Super! Many thanks to Pete for making them! Now for some bedtime circuit analysis ... 
@jbeale: you've run your two URLs together into one. They should be:
http://www.raspberrypi.org/wp-content/uploads/2012/04/Raspberry-Pi-Schematics-R1.0.pdf
and
Sorry for the malformed URLs, I must have been in a hurry. (Interestingly, clicking that mess actually gives you a helpful RasPi error page which at the moment has, as the first link under "Recent Posts", the very schematics!)
Well spotted coder27. C2 is drawn correctly since it's not a T junction, but C3 pin 2 is missing the dot, and that could be an open circuit.

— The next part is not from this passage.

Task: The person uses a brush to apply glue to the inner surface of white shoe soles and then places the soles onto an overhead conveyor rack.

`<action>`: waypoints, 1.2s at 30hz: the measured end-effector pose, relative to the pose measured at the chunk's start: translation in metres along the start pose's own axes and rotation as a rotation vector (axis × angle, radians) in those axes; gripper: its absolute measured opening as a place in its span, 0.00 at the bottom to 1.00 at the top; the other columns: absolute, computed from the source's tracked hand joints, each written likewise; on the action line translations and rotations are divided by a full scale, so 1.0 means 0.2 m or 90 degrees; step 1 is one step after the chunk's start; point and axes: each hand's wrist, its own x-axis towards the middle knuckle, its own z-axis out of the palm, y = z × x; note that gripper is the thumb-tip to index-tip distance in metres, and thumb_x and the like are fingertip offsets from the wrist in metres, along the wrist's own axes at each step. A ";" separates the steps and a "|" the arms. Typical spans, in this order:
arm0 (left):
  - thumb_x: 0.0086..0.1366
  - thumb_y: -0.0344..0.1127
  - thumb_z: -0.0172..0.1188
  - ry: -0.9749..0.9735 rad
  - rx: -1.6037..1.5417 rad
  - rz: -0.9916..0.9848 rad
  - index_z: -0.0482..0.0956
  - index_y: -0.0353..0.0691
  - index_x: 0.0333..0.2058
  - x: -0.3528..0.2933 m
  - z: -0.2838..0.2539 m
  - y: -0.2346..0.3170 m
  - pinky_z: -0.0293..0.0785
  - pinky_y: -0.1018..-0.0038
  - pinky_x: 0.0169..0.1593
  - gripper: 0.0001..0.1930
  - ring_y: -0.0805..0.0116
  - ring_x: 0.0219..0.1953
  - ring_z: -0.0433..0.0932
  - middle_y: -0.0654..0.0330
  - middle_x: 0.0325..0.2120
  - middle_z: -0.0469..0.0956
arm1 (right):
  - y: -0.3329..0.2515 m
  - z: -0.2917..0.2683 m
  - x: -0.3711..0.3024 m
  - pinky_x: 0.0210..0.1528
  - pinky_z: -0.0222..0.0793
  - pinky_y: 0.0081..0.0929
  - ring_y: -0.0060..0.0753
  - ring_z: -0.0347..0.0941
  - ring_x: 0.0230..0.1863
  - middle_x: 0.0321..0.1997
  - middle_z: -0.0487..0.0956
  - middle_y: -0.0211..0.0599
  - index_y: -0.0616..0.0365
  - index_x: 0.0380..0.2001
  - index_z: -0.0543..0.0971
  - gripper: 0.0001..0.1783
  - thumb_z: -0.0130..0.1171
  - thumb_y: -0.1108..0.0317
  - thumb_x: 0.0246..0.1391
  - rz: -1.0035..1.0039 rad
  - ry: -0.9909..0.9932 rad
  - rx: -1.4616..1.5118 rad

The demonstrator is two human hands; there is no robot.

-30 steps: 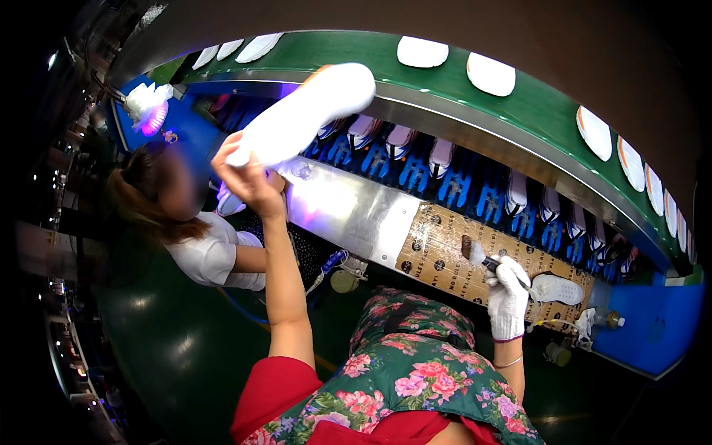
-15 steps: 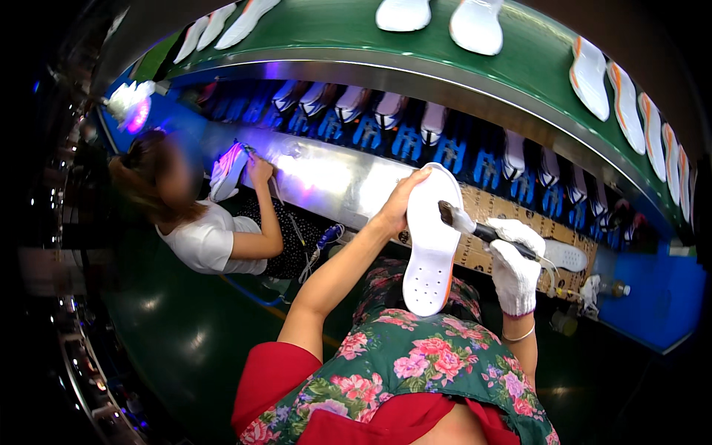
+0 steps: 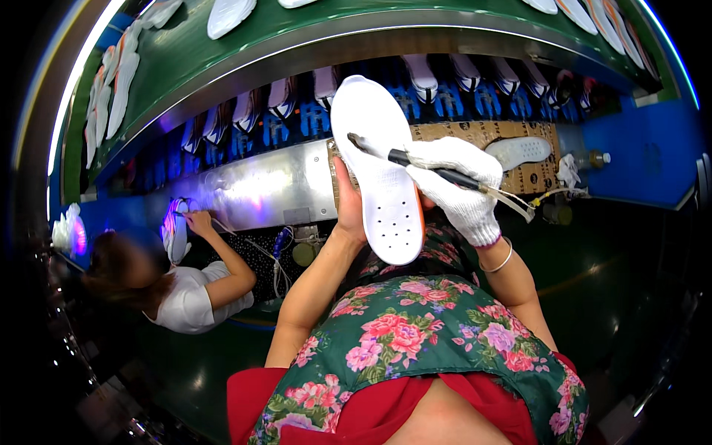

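A white shoe sole [image 3: 382, 185] with an orange side edge and small holes near its lower end is tilted up in front of me. My bare left hand [image 3: 350, 206] grips it from behind, thumb along the left edge and fingertips showing past the right one. In a white knitted glove, my right hand [image 3: 463, 182] is closed around the black handle of a brush [image 3: 398, 156] with a thin tube trailing from it. The dark bristle tip lies against the sole's upper face, near its left edge.
A second white sole [image 3: 519, 152] lies on a cardboard sheet [image 3: 437, 132] to the right, near a bottle [image 3: 599, 159]. Beyond, shoes [image 3: 282, 104] hang in a row under a green conveyor [image 3: 311, 22] carrying soles. At left, a co-worker [image 3: 194, 300] handles a shoe beside the metal bench [image 3: 297, 174].
My left hand has shifted from the sole's upper left edge to lower down behind it. The brush has moved from the sole's right edge across to its left side. The view has turned.
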 end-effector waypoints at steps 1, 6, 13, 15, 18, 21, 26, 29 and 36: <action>0.54 0.85 0.21 -0.028 0.013 0.019 0.61 0.37 0.63 0.02 0.00 -0.01 0.76 0.54 0.53 0.58 0.46 0.51 0.77 0.46 0.51 0.75 | 0.02 -0.01 0.02 0.37 0.76 0.27 0.32 0.81 0.34 0.34 0.85 0.41 0.64 0.35 0.85 0.11 0.70 0.76 0.44 -0.069 0.001 -0.026; 0.62 0.79 0.23 -0.160 0.109 0.062 0.54 0.45 0.67 0.07 -0.04 -0.05 0.73 0.59 0.57 0.49 0.56 0.55 0.73 0.54 0.57 0.70 | 0.02 -0.02 0.11 0.39 0.76 0.29 0.37 0.81 0.35 0.35 0.84 0.42 0.62 0.34 0.85 0.11 0.70 0.77 0.43 -0.257 0.041 -0.177; 0.61 0.79 0.19 0.148 0.472 0.029 0.50 0.45 0.70 0.06 -0.06 -0.09 0.65 0.60 0.66 0.51 0.61 0.65 0.65 0.55 0.65 0.63 | 0.07 -0.03 0.04 0.46 0.75 0.35 0.43 0.79 0.46 0.46 0.83 0.41 0.55 0.47 0.83 0.21 0.65 0.74 0.46 -0.281 -0.028 -0.340; 0.61 0.79 0.19 0.111 0.471 0.042 0.48 0.46 0.70 0.06 -0.05 -0.07 0.64 0.60 0.66 0.50 0.61 0.66 0.64 0.55 0.66 0.61 | 0.03 0.02 0.03 0.42 0.75 0.32 0.39 0.80 0.39 0.39 0.84 0.39 0.58 0.39 0.85 0.15 0.67 0.77 0.43 -0.246 -0.023 -0.237; 0.57 0.82 0.18 0.210 0.433 0.120 0.51 0.45 0.69 0.08 -0.01 -0.05 0.71 0.57 0.61 0.54 0.55 0.60 0.71 0.51 0.60 0.68 | 0.01 0.02 0.04 0.37 0.75 0.29 0.34 0.81 0.34 0.34 0.84 0.41 0.61 0.33 0.85 0.10 0.69 0.79 0.42 -0.150 -0.021 -0.085; 0.53 0.85 0.16 0.030 0.355 0.041 0.60 0.39 0.63 0.03 -0.08 -0.01 0.82 0.56 0.38 0.58 0.50 0.31 0.83 0.46 0.36 0.81 | 0.08 0.04 0.09 0.40 0.77 0.28 0.32 0.81 0.38 0.37 0.84 0.43 0.64 0.36 0.84 0.10 0.66 0.81 0.47 -0.162 0.121 -0.039; 0.60 0.80 0.24 0.128 0.508 0.106 0.47 0.49 0.70 0.02 -0.05 0.06 0.67 0.59 0.65 0.51 0.58 0.66 0.63 0.56 0.66 0.60 | 0.02 0.10 0.04 0.38 0.76 0.30 0.38 0.81 0.35 0.34 0.84 0.39 0.56 0.35 0.86 0.14 0.68 0.77 0.40 -0.303 -0.036 -0.240; 0.62 0.79 0.23 0.180 0.536 0.169 0.47 0.49 0.71 0.00 -0.06 0.09 0.65 0.58 0.66 0.49 0.57 0.66 0.64 0.56 0.65 0.61 | 0.02 0.11 0.03 0.38 0.76 0.29 0.36 0.81 0.34 0.34 0.84 0.38 0.58 0.34 0.86 0.12 0.69 0.76 0.42 -0.233 -0.052 -0.084; 0.61 0.80 0.26 0.177 0.466 0.152 0.51 0.49 0.70 0.01 -0.08 0.16 0.65 0.58 0.65 0.49 0.59 0.64 0.65 0.57 0.64 0.63 | 0.04 0.15 -0.04 0.43 0.75 0.34 0.39 0.81 0.38 0.37 0.84 0.37 0.52 0.38 0.86 0.14 0.69 0.73 0.43 -0.281 -0.074 -0.240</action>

On a photo of the beta board, you can see at the lower left-hand corner here: http://www.riscosopen.org/images/rpi/rpi.jpg
that C3 is connected on both ends; at least there are vias on each side. I haven't seen a clear enough picture of the final board to tell, but from this one it looks the same. http://itlounge.eu/wp-content/uploads/2012/02/1ba94__Raspberry_Pi.jpg
Yes, C3 is definitely connected to something on both ends. Some schematic editors usually do the right thing creating junction dots automatically, but not always, and allow the user to create and/or delete them automatically.
This is why when I do a schematic I always print out a textual netlist (PADS PCB format is nice) and manually make sure it agrees. I usually find something, e.g., a locally-named net that should be global or two net names with similar names that should be identical. You have to be particularly careful with ICs that have multiple grounds where the software may have only connected one of them automatically.
I believe the RasPi people went through this sort of exercise which helps explain why beta boards had only one problem IIRC.
Hi guys - I got very curious about this as I know it's connected - what you cannot see is that our very expensive and generally spot on system has actually joined then both on the dot under C3, so that trace between C6 and C3 is actually a double trace!
This is a 'bug' that creeps out when you try to be over neat on schematics and just do 'tidy-up' things. Interestingly, if you actually do this for real (fail to connect the end of a trace) it leaves a great big red cross at that point and moans and complains when you run a design check.
Pete
At the magnification that I was actually looking at the schematics to see what coder was talking about, my PDF viewer shows the double line between C3 and C6 slightly darker than the one between C3 and C2, so I immediately saw what you say too: they are connected at the dot below C6.